While the rate move had been almost fully priced in, investors were paying close attention to the words used by the central bank to communicate the pace of future hikes.

“Yellen did a good job of communicating that they won’t just make fast changes without considering everything that’s going on. The Fed has regained credibility in terms of communicating what they will do going forward,” said John Bredemus, vice president of Allianz Investment Management-U.S., based in Minneapolis.

Traders had been increasing their curve-flattening positions in anticipation of a 2015 rate hike, which involved reducing holdings of short-dated Treasuries and increasing stakes in longer ones.

“In regard to the actual announcement, it’s more a symbolic movement than anything else, which is why we’re seeing a muted curve flattening move,” said Ninh Chung, head of investment strategy at Silicon Valley Bank in San Francisco.
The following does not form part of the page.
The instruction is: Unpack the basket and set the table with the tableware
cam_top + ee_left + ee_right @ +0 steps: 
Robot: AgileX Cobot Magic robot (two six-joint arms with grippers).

Yields on 5-year Treasuries were at their highest for the session following the announcement by the Fed and the yield differential between 5-year notes and 30-year bonds shrank to 125 basis points. The yield on the two-year note reached a 5-year high of 1.021.

U.S. benchmark 10-year Treasury notes were last down 9/32 in price to yield 2.297 percent, up from 2.266 percent late on Tuesday.

The U.S. 30-year bond was last down 10/32 in price to yield 3.00 percent, up from 2.991 percent late Tuesday.

“It’s all about next year and what will happen with inflation and the pace of hikes,” said Eric Stein, co-director of global income at Eaton Vance in Boston.